• What to produce
Transcribe the full listing below, word for word, without pictures.

======== Supplied material ========

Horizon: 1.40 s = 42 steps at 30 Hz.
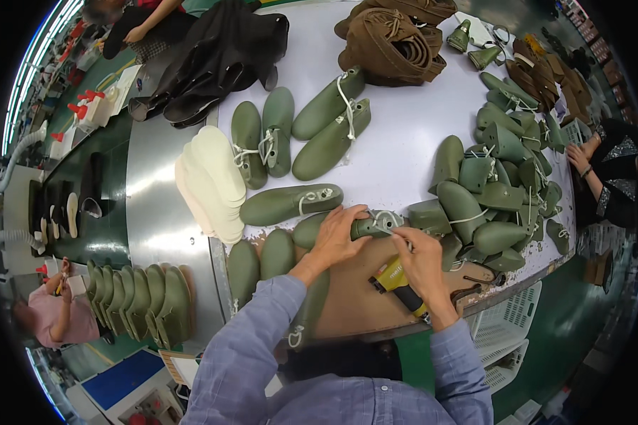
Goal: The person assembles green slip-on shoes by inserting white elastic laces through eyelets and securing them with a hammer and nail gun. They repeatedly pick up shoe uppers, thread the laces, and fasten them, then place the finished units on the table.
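Work table (404, 149): white top, crowded from 9 o'clock round to 3 o'clock. I judge that any sweep of my elbows could push stock off the near edge.
Loose last heap (500, 198): green lasts piled at 3 o'clock of my hands, just beside my right wrist. The stack looks unstable; a nudge could send pieces sliding into my working spot.
Insole stack (209, 180): cream insoles fanned out at 10 o'clock, well apart from my hands. Low risk.
Tied last pairs (329, 124): at 12 o'clock, corded together, clear of me.
Held last (365, 227): green, lying on the table at centre under both my hands. If my grip loosens while the cord is pulled, I expect it to twist or skid.
Left hand (337, 237): clamped over the heel end of the held last, pressing it down.
Right hand (422, 258): fingers pinched on the white cord (386, 221) at the top of the held last. Whether the cord is taut, I cannot tell. A snapped or slipped cord could jerk my hand back.
Yellow power tool (397, 283): lying at 6 o'clock, touching or just beneath my right wrist. I judge that a jerk backward could knock it off the edge.
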Each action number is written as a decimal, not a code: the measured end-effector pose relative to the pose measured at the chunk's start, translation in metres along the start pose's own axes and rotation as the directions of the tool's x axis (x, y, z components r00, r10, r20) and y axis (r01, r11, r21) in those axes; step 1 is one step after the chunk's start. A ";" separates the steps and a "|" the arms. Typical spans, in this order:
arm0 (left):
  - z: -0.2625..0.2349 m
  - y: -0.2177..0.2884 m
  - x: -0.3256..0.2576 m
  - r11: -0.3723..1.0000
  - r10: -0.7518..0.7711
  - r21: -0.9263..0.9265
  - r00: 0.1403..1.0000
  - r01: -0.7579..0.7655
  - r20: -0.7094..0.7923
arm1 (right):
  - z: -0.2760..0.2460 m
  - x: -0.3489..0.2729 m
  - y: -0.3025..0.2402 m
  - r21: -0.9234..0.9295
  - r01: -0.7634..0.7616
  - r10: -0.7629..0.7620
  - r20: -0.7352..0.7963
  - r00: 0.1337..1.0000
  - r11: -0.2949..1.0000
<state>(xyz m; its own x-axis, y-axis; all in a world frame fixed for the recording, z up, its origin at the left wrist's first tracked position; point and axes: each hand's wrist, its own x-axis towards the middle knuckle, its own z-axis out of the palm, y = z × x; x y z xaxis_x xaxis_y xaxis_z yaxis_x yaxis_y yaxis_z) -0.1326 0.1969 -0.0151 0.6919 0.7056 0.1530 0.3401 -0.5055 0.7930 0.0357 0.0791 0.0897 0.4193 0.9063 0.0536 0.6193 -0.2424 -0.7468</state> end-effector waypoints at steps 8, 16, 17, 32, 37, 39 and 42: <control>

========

• Response to the exercise
Horizon: 1.40 s = 42 steps at 30 Hz.
Goal: The person assembles green slip-on shoes by inserting white elastic laces through eyelets and securing them with a hammer and nail gun. They repeatedly pick up shoe uppers, thread the laces, and fasten them, then place the finished units on the table.
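Work table (404, 149): white top, crowded from 9 o'clock round to 3 o'clock. I judge that any sweep of my elbows could push stock off the near edge.
Loose last heap (500, 198): green lasts piled at 3 o'clock of my hands, just beside my right wrist. The stack looks unstable; a nudge could send pieces sliding into my working spot.
Insole stack (209, 180): cream insoles fanned out at 10 o'clock, well apart from my hands. Low risk.
Tied last pairs (329, 124): at 12 o'clock, corded together, clear of me.
Held last (365, 227): green, lying on the table at centre under both my hands. If my grip loosens while the cord is pulled, I expect it to twist or skid.
Left hand (337, 237): clamped over the heel end of the held last, pressing it down.
Right hand (422, 258): fingers pinched on the white cord (386, 221) at the top of the held last. Whether the cord is taut, I cannot tell. A snapped or slipped cord could jerk my hand back.
Yellow power tool (397, 283): lying at 6 o'clock, touching or just beneath my right wrist. I judge that a jerk backward could knock it off the edge.
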Each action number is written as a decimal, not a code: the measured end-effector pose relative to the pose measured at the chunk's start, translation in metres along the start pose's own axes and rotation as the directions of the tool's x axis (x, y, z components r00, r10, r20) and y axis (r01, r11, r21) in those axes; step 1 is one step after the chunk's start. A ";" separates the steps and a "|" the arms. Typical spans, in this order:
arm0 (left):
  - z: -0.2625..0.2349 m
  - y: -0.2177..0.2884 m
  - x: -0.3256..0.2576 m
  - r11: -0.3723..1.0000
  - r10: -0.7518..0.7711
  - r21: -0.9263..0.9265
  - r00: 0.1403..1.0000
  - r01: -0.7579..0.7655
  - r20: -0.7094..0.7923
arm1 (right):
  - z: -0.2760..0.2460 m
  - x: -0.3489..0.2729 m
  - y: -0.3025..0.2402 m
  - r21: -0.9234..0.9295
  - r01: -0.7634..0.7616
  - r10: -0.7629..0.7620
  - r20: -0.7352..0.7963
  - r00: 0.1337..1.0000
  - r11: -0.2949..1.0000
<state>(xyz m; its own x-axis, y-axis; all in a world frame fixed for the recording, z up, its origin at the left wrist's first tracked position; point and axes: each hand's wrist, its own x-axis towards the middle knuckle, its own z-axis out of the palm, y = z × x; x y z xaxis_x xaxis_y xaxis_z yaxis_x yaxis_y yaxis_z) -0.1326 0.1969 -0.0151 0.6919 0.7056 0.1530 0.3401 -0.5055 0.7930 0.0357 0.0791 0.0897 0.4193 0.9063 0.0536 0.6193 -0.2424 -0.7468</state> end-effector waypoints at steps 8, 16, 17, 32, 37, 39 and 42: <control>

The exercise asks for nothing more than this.